Required work: Please keep the pictures out and write out exactly the lines from the first in the data below through the one containing "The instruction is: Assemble", both included.

──────────────────────────────

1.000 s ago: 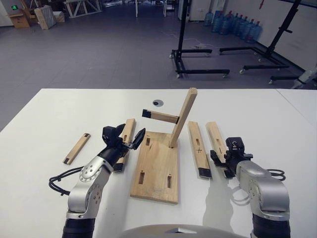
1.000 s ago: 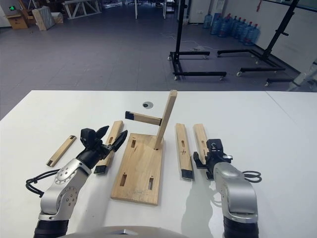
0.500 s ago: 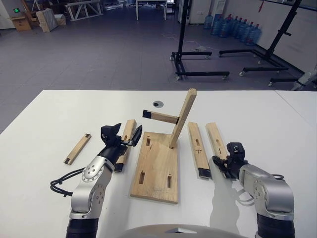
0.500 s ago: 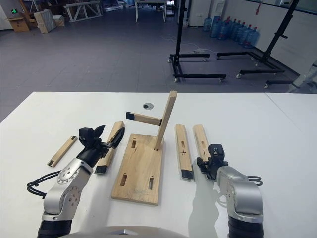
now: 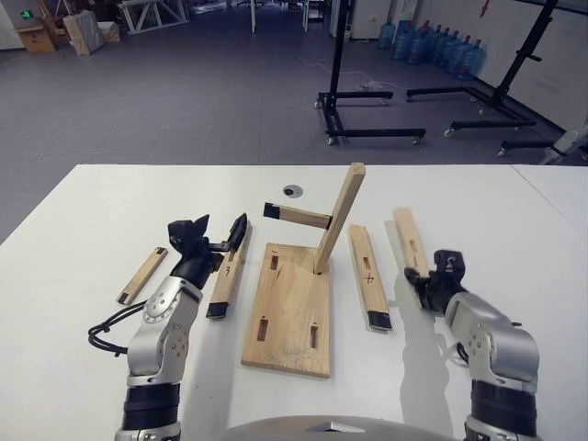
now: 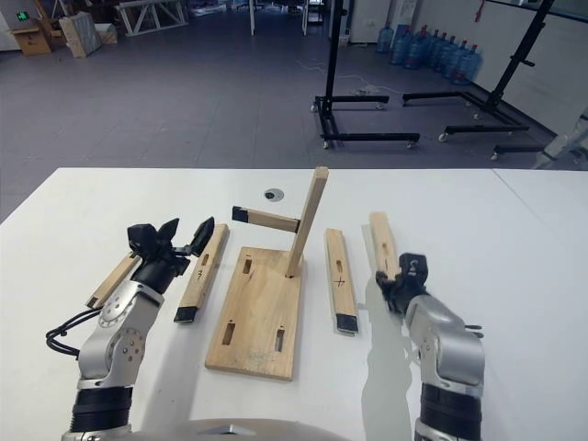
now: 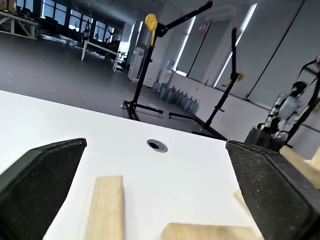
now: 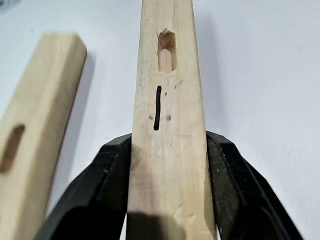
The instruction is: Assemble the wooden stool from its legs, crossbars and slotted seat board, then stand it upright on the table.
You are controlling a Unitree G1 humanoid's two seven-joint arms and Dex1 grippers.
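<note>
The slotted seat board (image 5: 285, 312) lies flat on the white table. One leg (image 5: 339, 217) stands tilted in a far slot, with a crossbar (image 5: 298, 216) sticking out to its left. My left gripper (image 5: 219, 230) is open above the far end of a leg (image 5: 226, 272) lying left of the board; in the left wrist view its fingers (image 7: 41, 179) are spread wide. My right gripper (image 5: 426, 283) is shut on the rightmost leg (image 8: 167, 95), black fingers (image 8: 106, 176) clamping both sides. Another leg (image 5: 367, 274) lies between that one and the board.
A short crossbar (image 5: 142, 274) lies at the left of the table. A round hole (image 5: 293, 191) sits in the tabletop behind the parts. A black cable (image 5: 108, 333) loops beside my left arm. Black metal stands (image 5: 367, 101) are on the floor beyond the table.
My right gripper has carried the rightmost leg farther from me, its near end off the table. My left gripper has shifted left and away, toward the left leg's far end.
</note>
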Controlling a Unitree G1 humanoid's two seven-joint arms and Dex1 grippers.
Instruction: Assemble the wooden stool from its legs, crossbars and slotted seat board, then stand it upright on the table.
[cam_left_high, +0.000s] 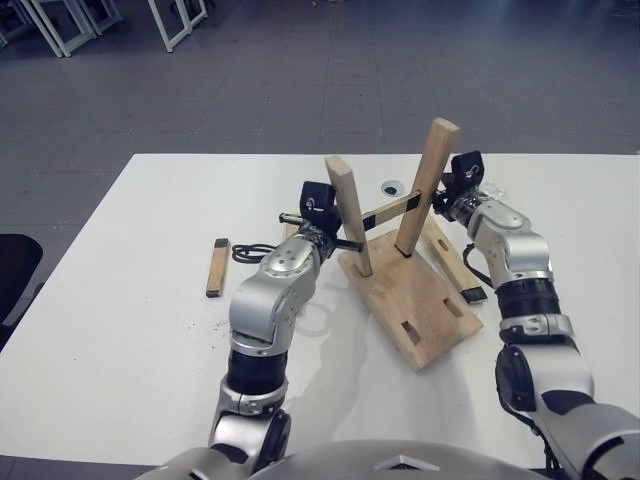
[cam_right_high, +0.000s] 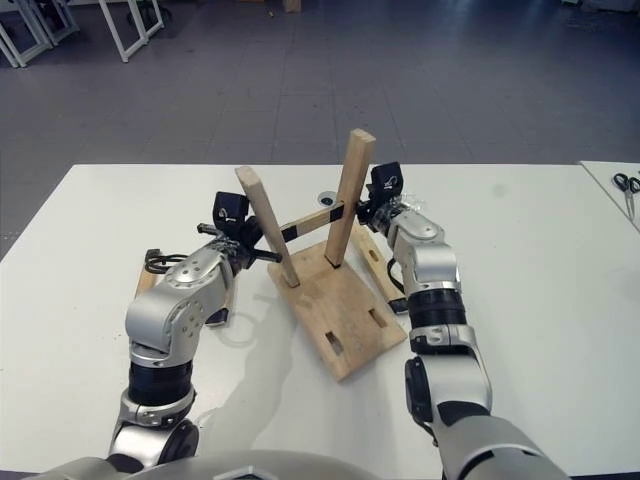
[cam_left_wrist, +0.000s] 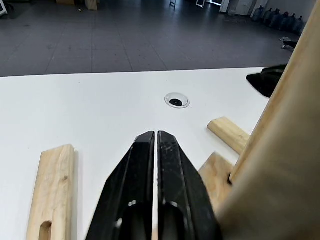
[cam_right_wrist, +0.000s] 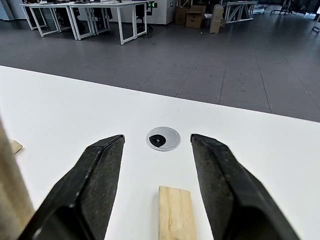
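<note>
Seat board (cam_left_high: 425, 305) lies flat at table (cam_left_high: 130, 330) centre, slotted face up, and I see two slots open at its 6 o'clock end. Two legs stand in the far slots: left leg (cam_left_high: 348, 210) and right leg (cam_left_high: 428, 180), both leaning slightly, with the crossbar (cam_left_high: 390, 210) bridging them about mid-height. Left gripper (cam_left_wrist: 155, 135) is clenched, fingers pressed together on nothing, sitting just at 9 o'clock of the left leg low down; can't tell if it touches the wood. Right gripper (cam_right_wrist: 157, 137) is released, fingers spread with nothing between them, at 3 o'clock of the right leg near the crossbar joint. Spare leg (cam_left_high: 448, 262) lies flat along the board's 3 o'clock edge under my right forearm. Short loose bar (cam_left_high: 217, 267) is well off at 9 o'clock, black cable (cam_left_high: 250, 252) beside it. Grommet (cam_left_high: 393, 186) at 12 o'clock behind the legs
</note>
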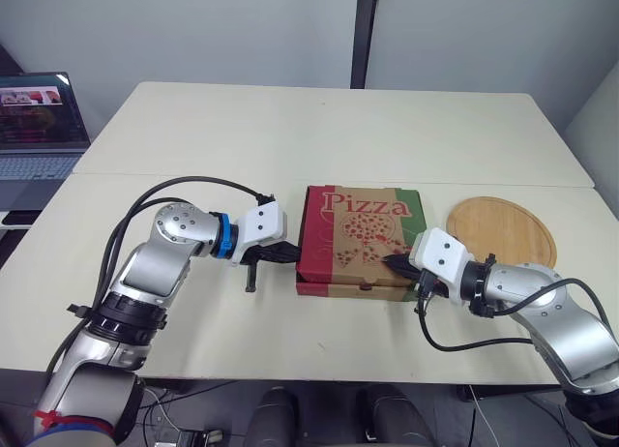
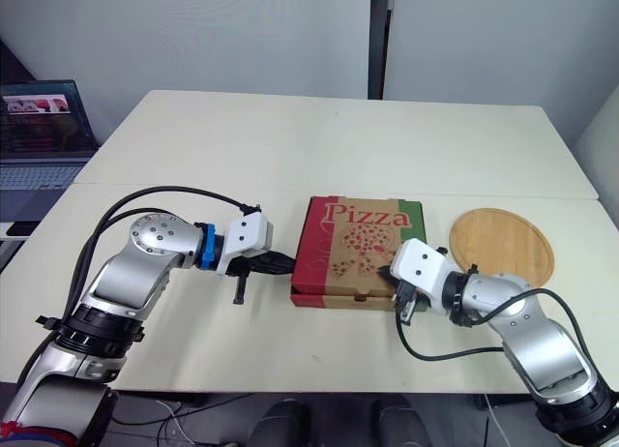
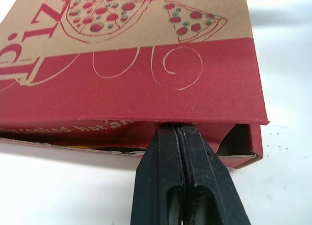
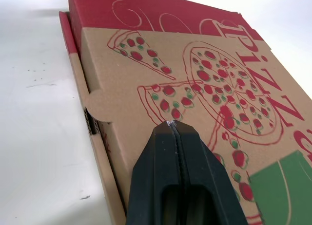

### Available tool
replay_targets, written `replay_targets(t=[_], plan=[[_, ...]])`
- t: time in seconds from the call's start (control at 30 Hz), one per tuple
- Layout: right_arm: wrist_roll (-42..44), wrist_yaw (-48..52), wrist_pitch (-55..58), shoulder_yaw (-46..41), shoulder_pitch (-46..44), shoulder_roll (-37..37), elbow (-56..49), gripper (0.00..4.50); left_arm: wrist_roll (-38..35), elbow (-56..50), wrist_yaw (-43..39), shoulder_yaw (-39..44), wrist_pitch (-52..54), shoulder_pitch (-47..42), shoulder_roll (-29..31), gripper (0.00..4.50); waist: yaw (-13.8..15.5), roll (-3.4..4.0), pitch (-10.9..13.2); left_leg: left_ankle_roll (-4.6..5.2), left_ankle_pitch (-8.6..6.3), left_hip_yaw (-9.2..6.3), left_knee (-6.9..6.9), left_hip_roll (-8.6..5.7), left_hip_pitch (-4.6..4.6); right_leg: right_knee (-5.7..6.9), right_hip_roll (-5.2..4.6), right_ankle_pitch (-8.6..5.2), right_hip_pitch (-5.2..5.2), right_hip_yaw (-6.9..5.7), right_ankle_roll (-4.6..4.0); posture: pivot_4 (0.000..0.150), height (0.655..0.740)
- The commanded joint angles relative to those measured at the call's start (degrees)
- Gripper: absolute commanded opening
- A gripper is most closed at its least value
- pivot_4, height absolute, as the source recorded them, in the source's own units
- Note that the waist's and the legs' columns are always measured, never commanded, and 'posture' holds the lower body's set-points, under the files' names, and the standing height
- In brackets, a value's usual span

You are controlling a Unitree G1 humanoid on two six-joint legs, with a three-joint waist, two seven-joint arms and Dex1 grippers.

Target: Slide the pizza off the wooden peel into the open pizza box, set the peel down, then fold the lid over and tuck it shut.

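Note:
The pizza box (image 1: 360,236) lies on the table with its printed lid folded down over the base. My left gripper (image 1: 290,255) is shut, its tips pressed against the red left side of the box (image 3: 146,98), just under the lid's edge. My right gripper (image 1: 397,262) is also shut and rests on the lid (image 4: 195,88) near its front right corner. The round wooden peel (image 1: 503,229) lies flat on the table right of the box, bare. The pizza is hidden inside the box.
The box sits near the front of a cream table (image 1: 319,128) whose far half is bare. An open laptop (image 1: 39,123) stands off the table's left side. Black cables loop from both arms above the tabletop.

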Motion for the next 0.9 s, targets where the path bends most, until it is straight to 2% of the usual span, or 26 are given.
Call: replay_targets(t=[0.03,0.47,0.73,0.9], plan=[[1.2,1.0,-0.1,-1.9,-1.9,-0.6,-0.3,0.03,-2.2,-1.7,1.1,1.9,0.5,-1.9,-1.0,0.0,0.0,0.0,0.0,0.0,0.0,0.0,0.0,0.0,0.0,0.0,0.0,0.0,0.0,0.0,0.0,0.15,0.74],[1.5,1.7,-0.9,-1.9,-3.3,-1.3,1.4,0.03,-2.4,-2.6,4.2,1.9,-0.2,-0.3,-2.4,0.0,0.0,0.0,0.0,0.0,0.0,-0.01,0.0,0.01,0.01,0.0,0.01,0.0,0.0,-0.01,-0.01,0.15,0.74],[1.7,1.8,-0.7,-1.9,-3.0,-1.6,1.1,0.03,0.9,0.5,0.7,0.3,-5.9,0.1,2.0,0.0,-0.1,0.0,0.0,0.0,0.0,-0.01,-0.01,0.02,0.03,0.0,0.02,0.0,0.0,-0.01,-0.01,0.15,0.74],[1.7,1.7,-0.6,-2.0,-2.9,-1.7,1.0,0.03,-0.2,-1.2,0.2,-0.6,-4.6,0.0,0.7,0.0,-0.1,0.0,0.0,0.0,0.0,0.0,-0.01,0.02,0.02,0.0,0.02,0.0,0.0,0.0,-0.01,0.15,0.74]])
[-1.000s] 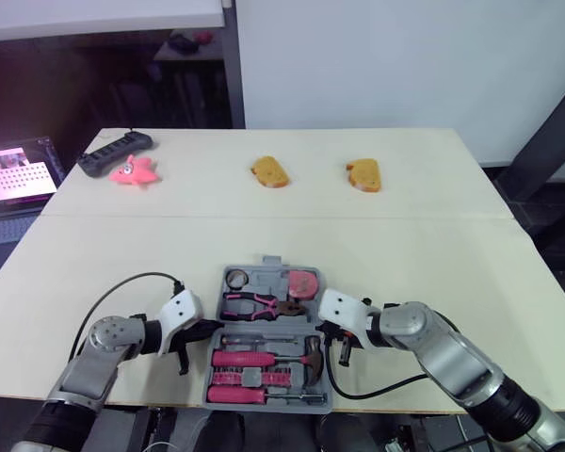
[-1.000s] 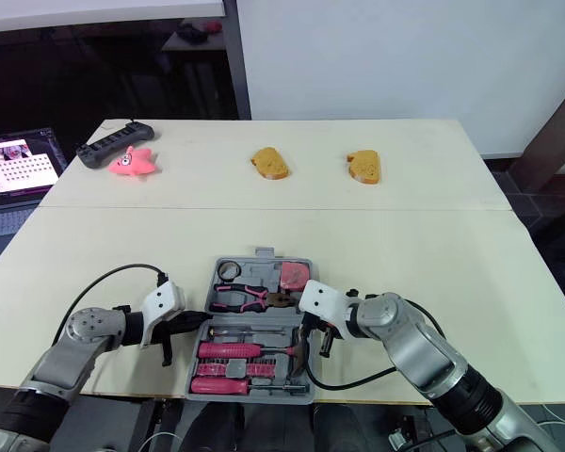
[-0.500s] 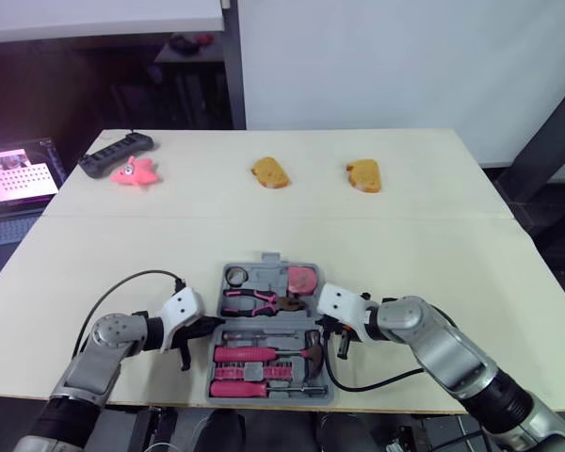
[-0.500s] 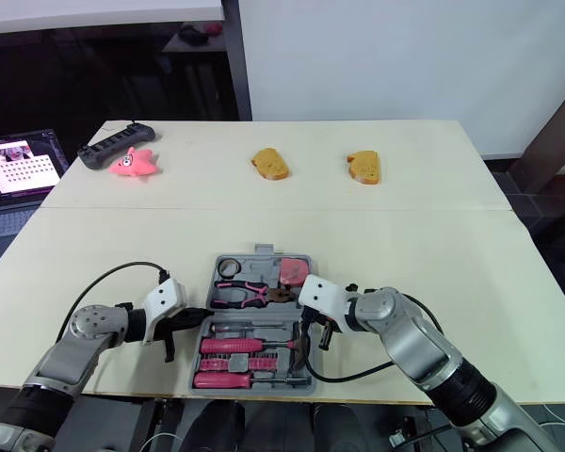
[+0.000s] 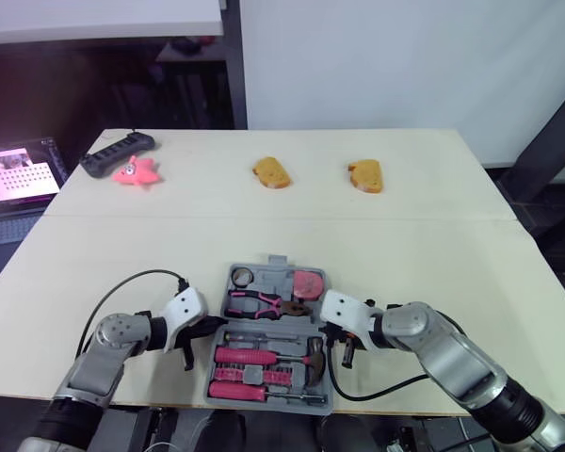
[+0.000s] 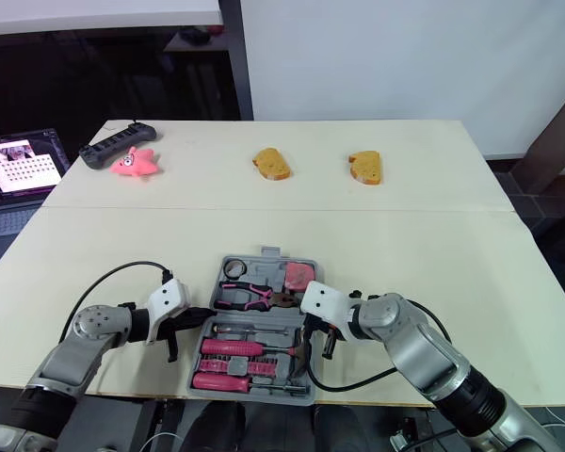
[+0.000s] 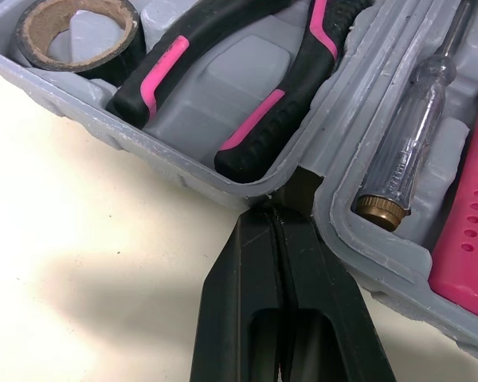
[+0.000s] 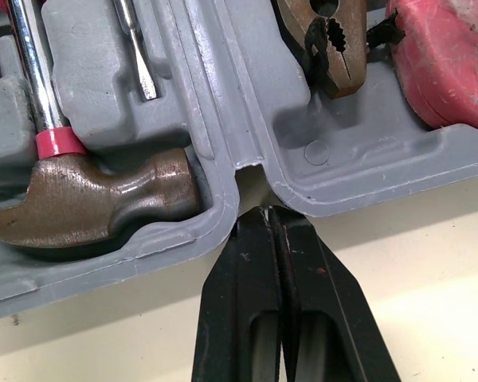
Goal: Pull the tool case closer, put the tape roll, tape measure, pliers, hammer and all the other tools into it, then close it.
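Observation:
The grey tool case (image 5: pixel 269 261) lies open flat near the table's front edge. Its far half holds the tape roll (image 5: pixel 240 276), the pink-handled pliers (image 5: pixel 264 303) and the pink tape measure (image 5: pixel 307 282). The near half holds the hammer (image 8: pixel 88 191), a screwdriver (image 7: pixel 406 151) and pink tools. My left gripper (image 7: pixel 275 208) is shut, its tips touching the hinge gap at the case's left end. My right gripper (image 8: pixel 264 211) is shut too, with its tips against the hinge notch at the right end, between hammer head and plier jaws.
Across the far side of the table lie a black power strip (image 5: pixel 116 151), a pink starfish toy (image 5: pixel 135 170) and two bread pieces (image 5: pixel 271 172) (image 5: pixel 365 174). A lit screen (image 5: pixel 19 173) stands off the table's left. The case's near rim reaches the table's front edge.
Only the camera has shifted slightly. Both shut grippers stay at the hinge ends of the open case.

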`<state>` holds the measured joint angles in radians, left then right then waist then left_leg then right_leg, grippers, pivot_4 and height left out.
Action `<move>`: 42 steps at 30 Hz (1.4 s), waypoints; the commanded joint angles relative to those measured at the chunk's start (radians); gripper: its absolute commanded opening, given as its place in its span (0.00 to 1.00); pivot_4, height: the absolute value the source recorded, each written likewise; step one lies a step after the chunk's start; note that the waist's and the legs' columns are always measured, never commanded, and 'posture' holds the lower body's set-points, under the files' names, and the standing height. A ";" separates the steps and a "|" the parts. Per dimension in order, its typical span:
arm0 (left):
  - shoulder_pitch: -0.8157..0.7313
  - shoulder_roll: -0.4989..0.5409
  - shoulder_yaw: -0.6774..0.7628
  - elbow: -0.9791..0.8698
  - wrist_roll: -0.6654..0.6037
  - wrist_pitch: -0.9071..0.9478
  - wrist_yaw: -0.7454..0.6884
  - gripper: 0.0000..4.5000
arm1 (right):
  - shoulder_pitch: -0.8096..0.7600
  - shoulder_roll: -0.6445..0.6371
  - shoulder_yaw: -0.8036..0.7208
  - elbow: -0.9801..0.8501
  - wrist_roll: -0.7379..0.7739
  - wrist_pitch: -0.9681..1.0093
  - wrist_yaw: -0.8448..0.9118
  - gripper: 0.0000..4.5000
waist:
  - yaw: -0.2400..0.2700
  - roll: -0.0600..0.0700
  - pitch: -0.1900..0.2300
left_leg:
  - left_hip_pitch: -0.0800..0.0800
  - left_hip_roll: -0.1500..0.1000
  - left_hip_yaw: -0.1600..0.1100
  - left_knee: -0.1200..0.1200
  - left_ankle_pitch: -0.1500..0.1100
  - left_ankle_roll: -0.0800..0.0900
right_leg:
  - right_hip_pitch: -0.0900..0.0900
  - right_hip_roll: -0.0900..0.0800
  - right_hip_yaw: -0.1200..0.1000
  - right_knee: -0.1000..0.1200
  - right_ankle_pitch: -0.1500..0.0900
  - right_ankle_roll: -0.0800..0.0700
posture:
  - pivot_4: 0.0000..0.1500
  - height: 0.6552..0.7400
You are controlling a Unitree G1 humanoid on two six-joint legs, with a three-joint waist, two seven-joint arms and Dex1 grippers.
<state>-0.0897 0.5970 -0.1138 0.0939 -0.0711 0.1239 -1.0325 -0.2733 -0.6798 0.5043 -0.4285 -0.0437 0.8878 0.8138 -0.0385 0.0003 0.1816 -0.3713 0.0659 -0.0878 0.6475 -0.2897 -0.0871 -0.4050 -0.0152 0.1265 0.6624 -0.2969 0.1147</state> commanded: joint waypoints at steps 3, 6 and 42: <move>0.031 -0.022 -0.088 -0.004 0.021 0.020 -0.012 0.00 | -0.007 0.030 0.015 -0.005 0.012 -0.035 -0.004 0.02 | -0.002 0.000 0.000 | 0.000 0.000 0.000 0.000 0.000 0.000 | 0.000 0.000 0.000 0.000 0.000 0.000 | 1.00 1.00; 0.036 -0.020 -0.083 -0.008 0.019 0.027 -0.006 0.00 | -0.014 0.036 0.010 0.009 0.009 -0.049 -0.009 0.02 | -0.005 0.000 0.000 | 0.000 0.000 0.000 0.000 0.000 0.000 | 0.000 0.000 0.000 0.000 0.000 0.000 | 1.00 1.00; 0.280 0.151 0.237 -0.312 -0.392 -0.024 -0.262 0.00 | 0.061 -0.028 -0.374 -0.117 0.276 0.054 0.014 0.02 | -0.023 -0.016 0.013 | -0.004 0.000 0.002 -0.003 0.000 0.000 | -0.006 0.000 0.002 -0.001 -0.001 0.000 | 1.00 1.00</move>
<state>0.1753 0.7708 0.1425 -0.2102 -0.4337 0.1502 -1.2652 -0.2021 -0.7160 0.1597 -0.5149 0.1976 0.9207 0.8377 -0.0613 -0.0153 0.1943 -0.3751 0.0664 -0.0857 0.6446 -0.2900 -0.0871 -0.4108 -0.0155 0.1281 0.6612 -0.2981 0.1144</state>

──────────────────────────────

The completed task:
1.000 s ago: 
1.000 s ago: 
0.500 s ago: 
0.500 s ago: 
now: 
now: 
now: 
now: 
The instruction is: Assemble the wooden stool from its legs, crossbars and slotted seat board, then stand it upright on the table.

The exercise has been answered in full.